Que o diga o paulista Giovani Flagriari,
21, natural de Mariápolis e estudante de
letras. Giovani chegou ao Fórum Social
carregando as melhores intenções.
Em primeiro lugar, ele queria conhecer
uma garota com a credencial de ser originária dos EUA, da Inglaterra ou do Canadá. Enfim, que falasse inglês fluente e
saciasse seu interesse em praticar o idioma. Se fosse competente também na arte
de fazer sexo dentro da barraca, maravilha. No primeiro dia, Giovani se sentiu
um afortunado. Loira, bronzeada, linda
-e norte-americana! Era ela.
Lá se foi o paulista entabular um diálogo no seu inglês inseguro. A conversa já
durava uns 15 minutos quando de uma
barraca recém-armada surgiu outra norte-americana, fazendo cara de poucos
amigos. As duas se abraçaram com um
afeto que superou qualquer idioma no
seu significado. Giovani se tocou.
Os amigos João Fuzatto, 23, de Piracicaba (SP); Catiane Matiello, 20, de Medianeira (PR); Amanda Rosa, 23, de Santos (SP); e Renata Lopes, 25, de Cruz Alta
(RS) olharam para o decepcionado Gionavi e comentaram a preferência sexual
das norte-americanas, sem qualquer
censura ou malícia. Nenhum deles, afinal, é preconceituoso. O problema foi
que os comentários feitos em alto e bom
som, em português, eram entendidos pelas duas, que vivem no Rio. Ficou chato.
A Agência Folha teve a oportunidade
de se aproximar um casal. Catiane e João
Fuzatto, de mãos dadas, relutaram em
falar com a reportagem sobre o namoro
que se iniciava ali. Fotos, então, nem
pensar. No fim, cederam.
"É, nós todos -os cinco- vamos nos
encontrar na cidade de cada um, para
continuarmos a amizade que fizemos
aqui. Do futuro, ninguém sabe", afirmou
a constrangida Catiane, trocando olhares marotos com o tímido João.

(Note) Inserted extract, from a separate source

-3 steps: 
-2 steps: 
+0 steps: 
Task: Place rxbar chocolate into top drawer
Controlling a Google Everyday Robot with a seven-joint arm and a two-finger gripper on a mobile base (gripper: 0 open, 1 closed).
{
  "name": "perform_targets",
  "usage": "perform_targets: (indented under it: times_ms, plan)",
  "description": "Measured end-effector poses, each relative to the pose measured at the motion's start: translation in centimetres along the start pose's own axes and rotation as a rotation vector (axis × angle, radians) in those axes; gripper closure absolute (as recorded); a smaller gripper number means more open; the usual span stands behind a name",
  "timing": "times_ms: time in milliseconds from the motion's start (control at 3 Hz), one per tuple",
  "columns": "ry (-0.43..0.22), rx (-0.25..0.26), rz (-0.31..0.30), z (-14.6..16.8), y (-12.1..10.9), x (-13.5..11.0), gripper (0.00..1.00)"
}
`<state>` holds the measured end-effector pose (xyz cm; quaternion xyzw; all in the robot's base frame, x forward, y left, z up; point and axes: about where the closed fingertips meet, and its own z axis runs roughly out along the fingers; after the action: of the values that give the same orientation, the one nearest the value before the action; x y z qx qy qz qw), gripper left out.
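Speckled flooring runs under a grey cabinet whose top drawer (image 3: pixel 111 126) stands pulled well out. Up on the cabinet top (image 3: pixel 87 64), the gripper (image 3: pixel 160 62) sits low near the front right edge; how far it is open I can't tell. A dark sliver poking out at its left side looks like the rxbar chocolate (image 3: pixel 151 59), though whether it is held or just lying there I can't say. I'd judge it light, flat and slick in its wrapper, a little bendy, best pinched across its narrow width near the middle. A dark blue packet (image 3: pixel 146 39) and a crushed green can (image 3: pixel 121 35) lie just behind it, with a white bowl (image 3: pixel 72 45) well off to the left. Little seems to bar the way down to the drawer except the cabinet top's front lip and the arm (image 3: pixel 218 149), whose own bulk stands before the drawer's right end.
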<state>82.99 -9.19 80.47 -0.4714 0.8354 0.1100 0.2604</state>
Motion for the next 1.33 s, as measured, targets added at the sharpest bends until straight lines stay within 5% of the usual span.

Os cinco pelo menos têm algo em comum. Emocionaram-se com a mesma
cena: israelenses e palestinos dando-se as
mãos, lendo uma carta pacifista e cantando "Imagine", de John Lennon, em
hebraico, árabe e inglês. "Foi o momento
mais marcante, eu chorei", conta Renata
Lopes.
Já o universitário uruguaio Fernando
Martínez, 22, passou a ser chamado pelos amigos Carlos e Marcelo -também
uruguaios- de Fernando "El Matador"
Martínez. Motivo: ele ficou com algumas
garotas e iniciou um romance com a argentina Karen, 25, que deverá ter continuidade na rota do rio da Prata, entre
Montevidéu e Buenos Aires.
Ao contrário do que pensa o português
João Fragoso, 19, e sua namorada, que
não quis revelar o nome (também ela
portuguesa), o uruguaio gostou de transar dentro da barraca.
"Pode parecer incrível, mas o fato de
haver muita gente no entorno até faz a
gente se sentir mais íntimo. Era muita
gente, e nós sós dentro da nossa barraca,
como se estivéssemos em um deserto",
filosofa "El Matador", cheio de amor.
Apesar de os festeiros sublinharem que
sexo foi uma consequência natural, mas
que estavam ali para participar do evento, houve quem os censurasse. "É o fim
as pessoas virem ao fórum pensando em
sexo. O momento é de reflexão política",
comenta a cearense Júlia Correia, 24,
ajeitando seus óculos de grau.
"Está certo, mas a química entre as pessoas é natural. Evitar isso é repressão, e
isso também é política. Conheci Karen e
fomos juntos a várias conferências. Adorei o Galeano [o escritor uruguaio
Eduardo Galeano] e o Noam Chomsky
[linguista norte-americano]", diz "El
Matador" Martínez.
Apesar das diferenças, foram raras as
desavenças. Judeus e palestinos eram vizinhos de barraca na r. Presidente Lula e
compartilhavam o chimarrão. A maconha não incomodou os caretas, e os caretas não foram importunados por quem
fumava. Rituais religiosos diversos foram respeitados.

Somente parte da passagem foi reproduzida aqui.